Data from the voice recorder suggests Mr Lubitz purposely started an eight-minute descent into the mountains after locking the pilot out of the flight deck.
There were no survivors when Flight 4U 9525 crashed in a remote mountain valley on Tuesday while en route from Barcelona in Spain to Duesseldorf in Germany.
Prosecutors say there was no evidence of a political or religious motive for his actions and no suicide note has been found.
In a statement (in German), prosecutors said they had seized medical documents from Mr Lubitz's two residences - his Duesseldorf flat and his parents' home north of Frankfurt - which indicated an "existing illness and appropriate medical treatment".
The "fact that, among the documents found, there were sick notes - torn-up, current and for the day of the crash - leads to the provisional assessment that the deceased was hiding his illness from his employer", the report states.
Germanwings confirmed it had not been given a sick note for the day of the crash.
Duesseldorf's University Hospital issued a statement (in German) saying Mr Lubitz had attended the hospital on 10 March and last month.
Adding that it had handed his medical records over to prosecutors, it said reports the co-pilot had been treated there for depression were incorrect.
Germany's Rheinischer Post newspaper, which spoke to the hospital, quoted its own unnamed sources as saying Mr Lubitz had been suffering from a physical, rather than a mental, illness.
French police say the search for passenger remains and debris on the mountain slopes could take another two weeks.

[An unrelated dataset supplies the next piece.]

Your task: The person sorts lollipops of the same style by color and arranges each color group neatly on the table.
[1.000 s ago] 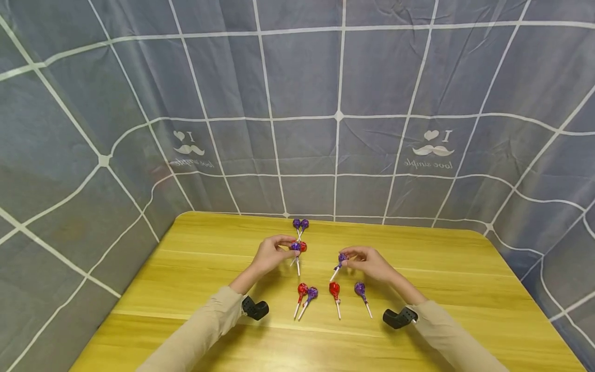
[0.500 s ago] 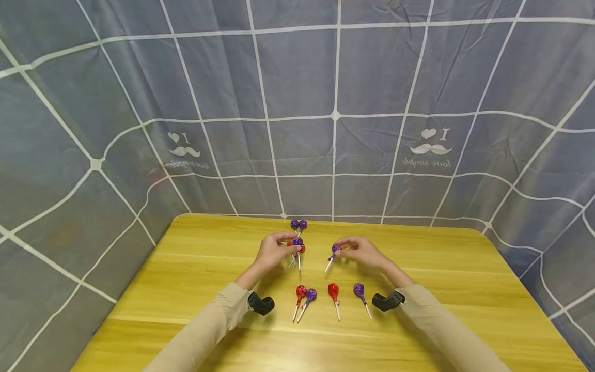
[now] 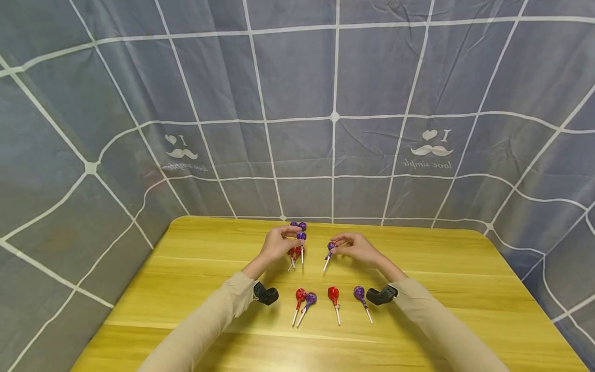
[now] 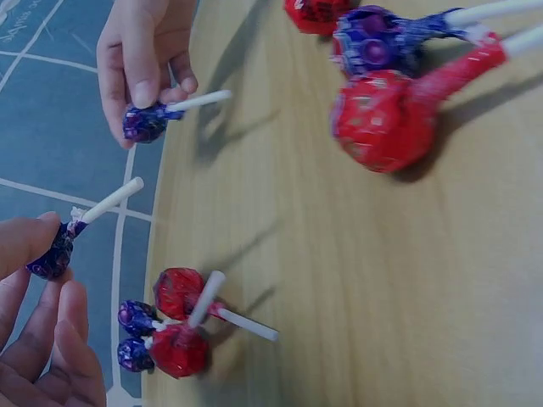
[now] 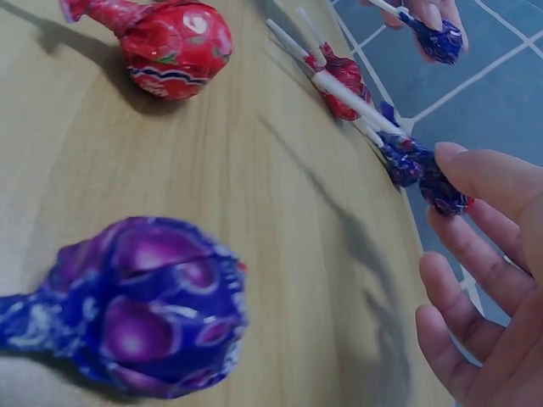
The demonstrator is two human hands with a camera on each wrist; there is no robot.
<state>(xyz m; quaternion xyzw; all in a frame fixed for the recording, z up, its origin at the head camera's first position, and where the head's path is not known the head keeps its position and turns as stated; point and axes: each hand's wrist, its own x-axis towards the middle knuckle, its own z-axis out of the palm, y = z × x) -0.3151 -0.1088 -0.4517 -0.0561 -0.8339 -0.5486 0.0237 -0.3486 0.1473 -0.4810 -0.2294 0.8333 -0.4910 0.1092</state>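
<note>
My left hand (image 3: 277,243) pinches a purple-wrapped lollipop (image 4: 53,254) by its head between thumb and fingers, its white stick pointing back toward me. It is over the far part of the table, by two crossed red lollipops (image 4: 180,349) and a pair of purple lollipops (image 4: 136,317) near the back edge. To the right, my right hand (image 3: 357,248) holds another purple lollipop (image 5: 441,191) between thumb and fingertips, stick slanting down toward me. In the head view, the left fingers partly cover the purple pair.
Nearer me on the yellow wooden table (image 3: 195,289) lie a red lollipop (image 3: 300,294) with a purple lollipop (image 3: 311,298) beside it, then a single red lollipop (image 3: 333,293) and a purple lollipop (image 3: 359,293). A grey checked curtain (image 3: 297,93) hangs behind the table.
My left hand has moved farther back with its purple lollipop, past the red pair. My right hand has shifted left and slightly back with its own. The front lollipops have stayed put.
</note>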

The theory that a mental illness such as depression had affected the co-pilot was suggested by German media, quoting internal aviation authority documents.
They said he had suffered a serious depressive episode while training in 2009.
He reportedly went on to receive treatment for a year and a half and was recommended regular psychological assessment.
Mr Lubitz's employers insisted that he had only been allowed to resume training after his suitability was "re-established".
'Rule of two'
Speaking just before the EASA issued its advice, Lufthansa announced it would adopt the "rule of two" as soon as possible.
Family members of some of the passengers and crew who died have visited Seyne-les-Alpes, near the crash site.
DNA samples are being provided to allow for identification of victims' remains.
The plane's second "black box", which records flight data, has yet to be found.
"There's not much plane debris left," police spokesman Xavier Vialenc was quoted by AFP news agency as saying. "There's mainly a lot of body parts to pick up."